**PROMPT:**
Filter the lines below, copying only those with the string "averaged".

**SUPPLIED MATERIAL:**

· · · ·

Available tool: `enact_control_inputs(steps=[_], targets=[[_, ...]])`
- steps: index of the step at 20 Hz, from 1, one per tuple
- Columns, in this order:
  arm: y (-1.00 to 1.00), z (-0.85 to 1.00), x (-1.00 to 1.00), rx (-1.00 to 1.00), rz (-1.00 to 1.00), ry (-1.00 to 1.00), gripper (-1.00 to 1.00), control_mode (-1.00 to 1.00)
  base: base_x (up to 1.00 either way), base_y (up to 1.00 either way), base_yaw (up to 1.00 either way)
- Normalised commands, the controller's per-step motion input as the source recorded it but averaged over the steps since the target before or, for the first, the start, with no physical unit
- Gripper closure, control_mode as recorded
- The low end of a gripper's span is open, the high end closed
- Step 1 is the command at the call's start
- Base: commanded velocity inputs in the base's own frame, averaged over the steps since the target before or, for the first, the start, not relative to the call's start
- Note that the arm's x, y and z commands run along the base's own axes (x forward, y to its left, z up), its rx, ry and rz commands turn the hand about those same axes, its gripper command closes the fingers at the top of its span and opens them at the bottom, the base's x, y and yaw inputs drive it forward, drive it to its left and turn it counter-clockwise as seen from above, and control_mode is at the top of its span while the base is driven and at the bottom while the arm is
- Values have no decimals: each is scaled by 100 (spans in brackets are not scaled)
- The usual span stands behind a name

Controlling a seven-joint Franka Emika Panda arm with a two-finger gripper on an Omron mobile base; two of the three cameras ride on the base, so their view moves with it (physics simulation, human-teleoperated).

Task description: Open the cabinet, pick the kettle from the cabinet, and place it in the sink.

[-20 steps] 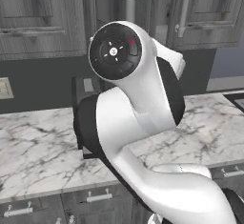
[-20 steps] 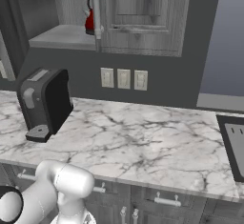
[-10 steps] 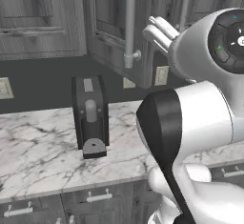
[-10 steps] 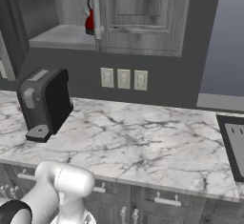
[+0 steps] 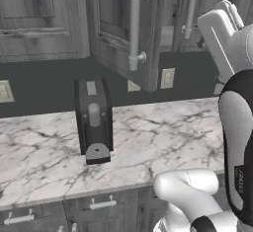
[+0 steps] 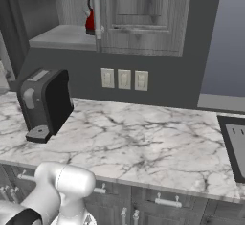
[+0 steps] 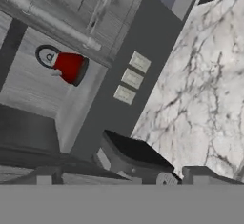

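Observation:
The cabinet's left door (image 5: 121,33) stands swung out toward me, its silver bar handle (image 5: 134,23) in front. The right door (image 6: 143,13) is shut. The small red kettle (image 6: 89,20) stands on the open shelf, partly behind the shut door's bar handle (image 6: 97,8). In the hand view, which is rolled, the kettle (image 7: 69,67) sits upper left, well away from my gripper (image 7: 123,176). Its fingertips (image 7: 45,175) are wide apart with nothing between them, so it is open. A corner of the black sink (image 6: 234,142) shows at the right edge.
A black coffee machine (image 6: 45,102) stands on the white marble counter (image 6: 143,142) below the open compartment. Three wall outlets (image 6: 124,79) sit on the dark backsplash. My white arm (image 5: 237,127) rises along the right of the left base view.
My arm has swung from the middle of the left base view to its right side, uncovering the coffee machine and the open door. The kettle and the doors have not moved.

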Motion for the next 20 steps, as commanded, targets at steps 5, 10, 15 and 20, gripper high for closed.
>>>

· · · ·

**RESULT OF THIS TASK:**
- Normalised commands, the controller's per-step motion input as the source recorded it but averaged over the steps since the target before or, for the first, the start, with no physical unit
- Base: commanded velocity inputs in the base's own frame, averaged over the steps since the target before or, for the first, the start, not relative to the call's start

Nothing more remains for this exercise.